The agency theory is a supposition that explains the relationship between principals and agents in business. Agency theory is concerned with resolving problems that can exist in agency relationships due to unaligned goals or different aversion levels to risk. The most common agency relationship in finance occurs between shareholders (principal) and company executives (agents).

BREAKING DOWN 'Agency Theory'

Agency theory addresses problems that arise due to differences between the goals or desires between the principal and agent. This situation may occur because the principal isn’t aware of the actions of the agent or is prohibited by resources from acquiring the information. For example, company executives may have a desire to expand a business into other markets. This will sacrifice the short-term profitability of the company for prospective growth and higher earnings in the future. However, shareholders that desire high current capital growth may be unaware of these plans.

Contrasting Risk Appetites

Another central issue dealt with by agency theory handles the various levels of risk between a principal and an agent. In some situations, an agent is utilizing resources of a principal. Therefore, although the agent is the decision-maker, they are incurring little to no risk because all losses will be the burden of the principal. This is most commonly seen when shareholders contribute financial support to an entity that corporate executives use at their discretion. The agent may have a different risk tolerance than the principal because of the uneven distribution of risk.

Third Party Relationships

An agency, in general terms, is the relationship between two parties, where one is a principal and the other is an agent who represents the principal in transactions with a third party.

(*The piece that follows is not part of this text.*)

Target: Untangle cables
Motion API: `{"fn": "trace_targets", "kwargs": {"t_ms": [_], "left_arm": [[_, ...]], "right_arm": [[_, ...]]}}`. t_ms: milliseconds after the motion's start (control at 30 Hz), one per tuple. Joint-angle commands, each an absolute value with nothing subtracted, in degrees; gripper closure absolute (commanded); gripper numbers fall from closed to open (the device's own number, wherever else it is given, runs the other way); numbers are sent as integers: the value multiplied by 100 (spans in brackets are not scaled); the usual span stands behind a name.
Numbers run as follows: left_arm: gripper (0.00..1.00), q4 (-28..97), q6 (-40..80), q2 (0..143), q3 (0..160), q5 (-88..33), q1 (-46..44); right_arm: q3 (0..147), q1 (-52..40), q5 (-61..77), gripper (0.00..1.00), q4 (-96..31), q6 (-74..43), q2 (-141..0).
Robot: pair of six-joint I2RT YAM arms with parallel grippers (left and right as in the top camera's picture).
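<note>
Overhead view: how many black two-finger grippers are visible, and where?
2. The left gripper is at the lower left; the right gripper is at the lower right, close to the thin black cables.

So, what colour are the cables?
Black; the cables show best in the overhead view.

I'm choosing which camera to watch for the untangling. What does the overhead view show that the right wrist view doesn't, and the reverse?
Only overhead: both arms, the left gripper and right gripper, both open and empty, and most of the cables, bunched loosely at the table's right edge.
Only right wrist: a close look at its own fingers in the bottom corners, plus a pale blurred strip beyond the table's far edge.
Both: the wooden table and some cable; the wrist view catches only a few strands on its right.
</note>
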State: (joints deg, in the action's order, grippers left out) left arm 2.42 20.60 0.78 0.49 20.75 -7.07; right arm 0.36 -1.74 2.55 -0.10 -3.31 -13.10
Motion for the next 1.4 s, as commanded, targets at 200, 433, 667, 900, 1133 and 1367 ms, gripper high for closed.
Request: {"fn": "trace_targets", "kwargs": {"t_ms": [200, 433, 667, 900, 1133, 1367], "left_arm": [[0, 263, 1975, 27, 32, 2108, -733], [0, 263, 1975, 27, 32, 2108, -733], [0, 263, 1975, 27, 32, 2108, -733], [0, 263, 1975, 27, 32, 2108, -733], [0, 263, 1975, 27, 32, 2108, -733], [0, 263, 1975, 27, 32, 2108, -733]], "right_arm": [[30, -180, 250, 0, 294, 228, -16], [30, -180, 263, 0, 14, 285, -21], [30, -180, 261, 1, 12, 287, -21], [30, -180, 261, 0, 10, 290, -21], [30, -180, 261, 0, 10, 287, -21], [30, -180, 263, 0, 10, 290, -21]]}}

Agency relationships occur when the principals hire the agent to perform a service on the principals' behalf. Principals commonly delegate decision-making authority to the agents. Because contracts and decisions are made with third parties by the agent that affect the principal, agency problems can arise.

Other Examples of Principal-Agent Relationships

Agency theory handles numerous situations in which one party acts on the behalf of the other. Financial institutions are given the responsibility of generating shareholder wealth. However, its business practice forces it to incur risk by issuing loans – some of which are outside the comfort level of shareholders. Financial planners and portfolio managers are agents on behalf of their clients and the client’s investments. Finally, a lessee may be in charge of protecting and safeguarding assets that do not belong to themselves. Even though the lessee is tasked with the job of taking care of the assets, the lessee has less interest in protecting the goods than the actual owners.